This invention relates to multi-stage gas compressors for providing compressed gas at high flow rates and high pressures.
Many varied construction and maintenance activities benefit from the use of portable engine-driven gas compressors. For example, in servicing oil and gas wells, compressed air at high flow rates and high pressures is used to blow collected debris that is interfering with the flow of oil or gas from the well, and compressed air at substantially lower pressures, is used in maintaining structures exposed to the elements, for example, in sand blast cleaning and painting of steel bridges. Because such activities take place in remote locations, gas compressors are frequently engine-driven and carried by trailers or truck beds to the site of their use. Since the engine-driven gas compressors are operated in locations remote from sources of gasoline and diesel fuel, it is important that they provide maximal supplies of compressed gas with minimal fuel usage. It is important that such portable gas compressors be as efficient and reliable as possible, that they be as small and light as possible, and that their initial and operating costs be as low,as possible.
A number of compressed gas generators adapted for such remote use have been disclosed.
U.S. Pat. No. 4,496,291 discloses a compound turbocharger system for supplying air under pressure to an engine/compressor unit of the type illustrated in U.S. Pat. No. 4,232,997. The disclosed engine/compressor unit comprises a converted V-8 compression ignition engine, such as that manufactured by the Cummins Engine Company, Inc. of Columbus, Ind., and identified by their designation V-903.In such converted engine/compressor units, one bank of cylinders is left in its normal condition for operation as an internal combustion engine while the opposite bank of cylinders is modified so each modified cylinder can operate as an air compressor cylinder. More particularly, a new head for the compressor bank and valve operating arrangement is provided. Each cylinder in the compressor bank is isolated from the engine fuel supply, and valves are provided to cause air to be supplied to each compression cylinder during the corresponding piston downstroke and to cause compressed air to be exhausted from each cylinder during the corresponding piston upstroke. The air discharged from the compressor bank of cylinders is collected by an outlet manifold and may be supplied to a storage tank or to an apparatus utilizing or driven by compressed air.
In the compound turbocharger system disclosed by U.S. Pat. No. 4,496,291, two or more turbochargers driven by the exhaust gas from the bank of cylinders operating as an internal combustion engine compress atmospheric air and deliver the flow of compressed air to both the bank of cylinders operating as an internal combustion engine and the bank of cylinders operating as an air compressor.
By applying two specifically configured turbochargers in series to an engine-driven compressor such as that disclosed in U.S. Pat. No. 4,496,291, the output of the compressor can be increased by 33%; however, gains in performance of such systems are limited by the pressures and temperatures imposed on the engine exhaust system and only slight improvements can be further realized using current technology with the system of U.S. Pat. No. 4,496,291.

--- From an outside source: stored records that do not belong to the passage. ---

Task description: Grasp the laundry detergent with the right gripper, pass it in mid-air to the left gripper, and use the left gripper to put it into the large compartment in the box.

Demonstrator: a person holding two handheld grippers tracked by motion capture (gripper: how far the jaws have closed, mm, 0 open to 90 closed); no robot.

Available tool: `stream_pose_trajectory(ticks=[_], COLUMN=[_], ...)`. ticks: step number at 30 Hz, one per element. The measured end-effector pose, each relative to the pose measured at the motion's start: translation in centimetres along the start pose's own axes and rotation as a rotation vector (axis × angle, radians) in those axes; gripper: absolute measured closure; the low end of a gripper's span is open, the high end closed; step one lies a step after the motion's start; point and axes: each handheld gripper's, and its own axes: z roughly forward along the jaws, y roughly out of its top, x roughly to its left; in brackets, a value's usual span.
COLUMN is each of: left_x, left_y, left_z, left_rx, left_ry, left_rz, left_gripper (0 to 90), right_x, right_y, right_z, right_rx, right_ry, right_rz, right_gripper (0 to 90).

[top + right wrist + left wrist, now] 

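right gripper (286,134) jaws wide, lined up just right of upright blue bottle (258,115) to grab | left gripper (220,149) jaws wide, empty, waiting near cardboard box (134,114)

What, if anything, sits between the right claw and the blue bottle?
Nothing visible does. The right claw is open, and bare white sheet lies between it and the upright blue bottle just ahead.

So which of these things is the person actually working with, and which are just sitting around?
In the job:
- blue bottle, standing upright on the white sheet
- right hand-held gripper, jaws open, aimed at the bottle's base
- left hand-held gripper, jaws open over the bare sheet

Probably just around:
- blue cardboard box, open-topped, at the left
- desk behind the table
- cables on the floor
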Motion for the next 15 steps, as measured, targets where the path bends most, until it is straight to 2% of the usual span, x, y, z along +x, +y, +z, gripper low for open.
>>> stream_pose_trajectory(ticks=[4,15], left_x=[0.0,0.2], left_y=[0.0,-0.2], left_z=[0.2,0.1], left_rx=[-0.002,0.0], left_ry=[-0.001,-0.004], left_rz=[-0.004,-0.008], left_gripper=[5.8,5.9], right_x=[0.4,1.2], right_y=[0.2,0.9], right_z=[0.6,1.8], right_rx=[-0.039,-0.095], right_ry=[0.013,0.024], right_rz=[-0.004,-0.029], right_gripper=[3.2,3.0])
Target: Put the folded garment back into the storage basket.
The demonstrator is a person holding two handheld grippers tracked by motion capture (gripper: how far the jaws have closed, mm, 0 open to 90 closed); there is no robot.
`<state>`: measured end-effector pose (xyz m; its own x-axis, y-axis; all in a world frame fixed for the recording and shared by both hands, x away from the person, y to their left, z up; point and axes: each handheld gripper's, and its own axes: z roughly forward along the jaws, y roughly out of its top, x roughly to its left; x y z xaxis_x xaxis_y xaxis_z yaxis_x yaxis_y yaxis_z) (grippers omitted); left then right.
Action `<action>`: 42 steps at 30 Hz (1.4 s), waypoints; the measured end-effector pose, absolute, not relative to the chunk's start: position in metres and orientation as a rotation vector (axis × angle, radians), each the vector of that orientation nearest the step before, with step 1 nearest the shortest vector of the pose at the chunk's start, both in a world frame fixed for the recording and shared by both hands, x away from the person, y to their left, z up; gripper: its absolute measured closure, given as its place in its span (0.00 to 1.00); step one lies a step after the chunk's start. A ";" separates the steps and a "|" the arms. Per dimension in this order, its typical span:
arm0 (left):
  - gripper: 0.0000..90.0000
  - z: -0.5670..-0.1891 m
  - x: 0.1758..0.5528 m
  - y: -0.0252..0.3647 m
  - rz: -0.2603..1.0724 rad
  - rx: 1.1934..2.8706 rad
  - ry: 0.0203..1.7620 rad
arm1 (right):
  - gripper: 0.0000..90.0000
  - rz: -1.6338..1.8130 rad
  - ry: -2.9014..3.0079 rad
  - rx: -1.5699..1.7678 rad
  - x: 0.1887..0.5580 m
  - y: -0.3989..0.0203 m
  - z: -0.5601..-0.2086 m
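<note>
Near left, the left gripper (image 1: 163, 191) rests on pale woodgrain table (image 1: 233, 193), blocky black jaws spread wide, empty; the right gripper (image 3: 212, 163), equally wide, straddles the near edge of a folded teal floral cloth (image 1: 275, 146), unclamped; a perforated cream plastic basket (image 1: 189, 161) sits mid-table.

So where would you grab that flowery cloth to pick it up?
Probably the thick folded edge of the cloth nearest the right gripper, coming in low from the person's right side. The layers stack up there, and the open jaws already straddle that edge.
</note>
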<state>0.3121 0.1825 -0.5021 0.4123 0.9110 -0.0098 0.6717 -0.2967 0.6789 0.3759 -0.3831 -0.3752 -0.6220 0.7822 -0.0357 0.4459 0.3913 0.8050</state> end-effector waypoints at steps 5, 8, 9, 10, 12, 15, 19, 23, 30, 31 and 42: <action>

Another multi-stage compressor system with a monoblock construction is disclosed in U.S. Pat. No. 5,400,751, issued Mar. 28, 1995 to John Grimmer et al.
Other prior art systems include, for example, converted V-8 engine blocks which are modified so that all eight cylinders act as air compression cylinders, with all of the cylinders of one bank of cylinders operating in parallel to provide one stage of compression and with the cylinders of the second bank of cylinders operating in series to provide additional stages of compression that compress gas received from the first bank of cylinders. Thus, when the crankshaft of such a converted V-8 engine block is driven by an external power source, air supplied to the first bank of cylinders is compressed by their pistons and delivered to the second bank of cylinders for further stages of compression by the pistons and cylinders of the second bank of cylinders. In converting such engine blocks to a multi-stage compressor, the cylinders provide progressively smaller diameters and volumes so they may further compress the compressed gas received from the upstream compression cylinders. The sizing of the reciprocating pistons to keep operating temperatures within acceptable limits is known in the compressor art. One such system is sold by Hurricane Compressors of Franklin, Ind., as Production Model 903-84, which develops 330 cu. ft. per minute of compressed air taken from standard atmospheric pressure to 2000 psi and requires about 68 hp per 100 cu. ft. of compressed gas output.
Improved multi-stage gas compression systems which may be adapted to portable use with decreased size, improved reliability, improved efficiency and lower initial and operating costs are needed by industry.